(Saved data entries)
= = =

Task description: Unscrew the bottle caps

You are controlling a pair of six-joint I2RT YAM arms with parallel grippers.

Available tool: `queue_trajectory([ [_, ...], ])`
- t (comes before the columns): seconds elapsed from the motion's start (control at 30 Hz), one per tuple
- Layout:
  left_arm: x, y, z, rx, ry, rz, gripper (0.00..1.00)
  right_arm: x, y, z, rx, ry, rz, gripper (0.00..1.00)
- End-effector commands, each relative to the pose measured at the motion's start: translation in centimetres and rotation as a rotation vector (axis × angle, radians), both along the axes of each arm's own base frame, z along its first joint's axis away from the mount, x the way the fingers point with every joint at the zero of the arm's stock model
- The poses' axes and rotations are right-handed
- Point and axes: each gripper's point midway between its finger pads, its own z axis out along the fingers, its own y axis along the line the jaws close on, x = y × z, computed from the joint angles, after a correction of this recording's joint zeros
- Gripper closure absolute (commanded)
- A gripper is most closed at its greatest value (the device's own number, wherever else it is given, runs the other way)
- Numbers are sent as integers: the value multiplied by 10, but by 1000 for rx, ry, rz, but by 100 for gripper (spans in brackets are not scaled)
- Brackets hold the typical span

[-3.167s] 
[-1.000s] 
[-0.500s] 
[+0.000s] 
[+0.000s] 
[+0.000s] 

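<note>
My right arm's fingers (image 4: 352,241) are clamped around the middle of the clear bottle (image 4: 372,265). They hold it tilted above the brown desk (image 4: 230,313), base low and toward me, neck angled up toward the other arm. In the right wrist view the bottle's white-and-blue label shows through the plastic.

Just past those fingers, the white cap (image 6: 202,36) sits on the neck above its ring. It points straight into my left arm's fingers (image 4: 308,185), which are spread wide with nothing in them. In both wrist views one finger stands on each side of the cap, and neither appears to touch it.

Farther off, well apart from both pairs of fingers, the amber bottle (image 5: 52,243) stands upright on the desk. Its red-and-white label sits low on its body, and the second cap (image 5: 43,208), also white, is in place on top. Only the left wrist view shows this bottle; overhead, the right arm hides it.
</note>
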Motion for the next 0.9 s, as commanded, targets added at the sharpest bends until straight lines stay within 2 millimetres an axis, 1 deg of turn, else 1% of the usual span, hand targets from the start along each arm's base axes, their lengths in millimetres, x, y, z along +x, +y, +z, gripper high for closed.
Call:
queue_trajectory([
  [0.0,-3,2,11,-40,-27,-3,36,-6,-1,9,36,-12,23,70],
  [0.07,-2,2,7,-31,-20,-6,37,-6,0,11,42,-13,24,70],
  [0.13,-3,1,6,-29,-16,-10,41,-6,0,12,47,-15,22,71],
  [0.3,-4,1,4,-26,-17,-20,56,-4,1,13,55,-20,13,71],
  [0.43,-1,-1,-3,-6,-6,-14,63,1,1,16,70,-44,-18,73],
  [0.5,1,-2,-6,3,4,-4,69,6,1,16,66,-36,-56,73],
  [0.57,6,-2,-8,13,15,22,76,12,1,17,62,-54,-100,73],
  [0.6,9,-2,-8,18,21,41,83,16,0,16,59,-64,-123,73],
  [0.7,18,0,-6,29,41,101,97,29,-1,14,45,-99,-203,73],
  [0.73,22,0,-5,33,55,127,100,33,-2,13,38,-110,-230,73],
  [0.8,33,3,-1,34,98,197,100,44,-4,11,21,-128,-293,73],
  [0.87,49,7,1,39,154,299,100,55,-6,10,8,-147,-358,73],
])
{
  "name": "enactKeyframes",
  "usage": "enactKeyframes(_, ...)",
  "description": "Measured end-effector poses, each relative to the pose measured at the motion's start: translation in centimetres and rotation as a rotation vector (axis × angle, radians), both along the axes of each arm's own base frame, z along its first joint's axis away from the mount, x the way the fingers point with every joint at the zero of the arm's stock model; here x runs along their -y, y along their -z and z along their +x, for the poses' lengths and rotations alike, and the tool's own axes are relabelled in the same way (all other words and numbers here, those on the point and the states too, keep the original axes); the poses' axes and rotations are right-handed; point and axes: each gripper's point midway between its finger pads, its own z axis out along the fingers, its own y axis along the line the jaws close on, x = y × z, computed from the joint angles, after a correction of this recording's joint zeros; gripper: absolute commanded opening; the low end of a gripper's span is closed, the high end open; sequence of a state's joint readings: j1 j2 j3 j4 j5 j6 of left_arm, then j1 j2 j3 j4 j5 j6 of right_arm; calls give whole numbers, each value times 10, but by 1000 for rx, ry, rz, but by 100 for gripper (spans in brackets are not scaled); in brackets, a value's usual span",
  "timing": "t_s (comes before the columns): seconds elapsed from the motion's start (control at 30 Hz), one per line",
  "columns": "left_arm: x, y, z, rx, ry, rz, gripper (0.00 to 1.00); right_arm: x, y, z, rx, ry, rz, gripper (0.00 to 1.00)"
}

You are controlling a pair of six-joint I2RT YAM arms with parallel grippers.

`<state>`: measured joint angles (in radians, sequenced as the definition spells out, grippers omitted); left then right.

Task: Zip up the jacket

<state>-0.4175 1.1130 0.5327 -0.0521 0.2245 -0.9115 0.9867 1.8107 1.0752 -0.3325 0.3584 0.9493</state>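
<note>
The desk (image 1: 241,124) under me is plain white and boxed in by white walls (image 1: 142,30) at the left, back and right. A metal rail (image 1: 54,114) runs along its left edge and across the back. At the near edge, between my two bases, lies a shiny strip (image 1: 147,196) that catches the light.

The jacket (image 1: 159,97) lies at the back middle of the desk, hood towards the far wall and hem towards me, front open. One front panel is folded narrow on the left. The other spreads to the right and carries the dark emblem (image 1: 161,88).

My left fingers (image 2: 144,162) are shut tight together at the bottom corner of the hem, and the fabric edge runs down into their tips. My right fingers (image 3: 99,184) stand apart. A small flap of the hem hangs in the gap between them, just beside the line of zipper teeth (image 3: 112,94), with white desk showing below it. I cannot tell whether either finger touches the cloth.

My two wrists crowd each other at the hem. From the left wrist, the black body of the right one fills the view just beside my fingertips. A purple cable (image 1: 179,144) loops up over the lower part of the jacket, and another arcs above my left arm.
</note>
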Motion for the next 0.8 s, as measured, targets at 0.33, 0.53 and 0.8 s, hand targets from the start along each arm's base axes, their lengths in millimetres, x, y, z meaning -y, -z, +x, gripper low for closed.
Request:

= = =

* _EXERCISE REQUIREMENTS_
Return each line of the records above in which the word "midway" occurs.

* _THE ANSWER_
- Point and axes: each gripper's point midway between its finger pads, its own z axis out along the fingers, its own y axis along the line the jaws close on, x = y × z, computed from the joint angles, after a correction of this recording's joint zeros
  "description": "Measured end-effector poses, each relative to the pose measured at the motion's start: translation in centimetres and rotation as a rotation vector (axis × angle, radians), both along the axes of each arm's own base frame, z along its first joint's axis away from the mount, x the way the fingers point with every joint at the zero of the arm's stock model; here x runs along their -y, y along their -z and z along their +x, for the poses' lengths and rotations alike, and the tool's own axes are relabelled in the same way (all other words and numbers here, those on the point and the states too, keep the original axes); the poses' axes and rotations are right-handed; point and axes: each gripper's point midway between its finger pads, its own z axis out along the fingers, its own y axis along the line the jaws close on, x = y × z, computed from the joint angles, after a correction of this recording's joint zeros; gripper: absolute commanded opening; the low end of a gripper's span is closed, the high end open; sequence of a state's joint readings: j1 j2 j3 j4 j5 j6 of left_arm, then j1 j2 j3 j4 j5 j6 of right_arm; calls give whole numbers, each value times 10, but by 1000 for rx, ry, rz, but by 100 for gripper (spans in brackets are not scaled); in brackets, a value's usual span",

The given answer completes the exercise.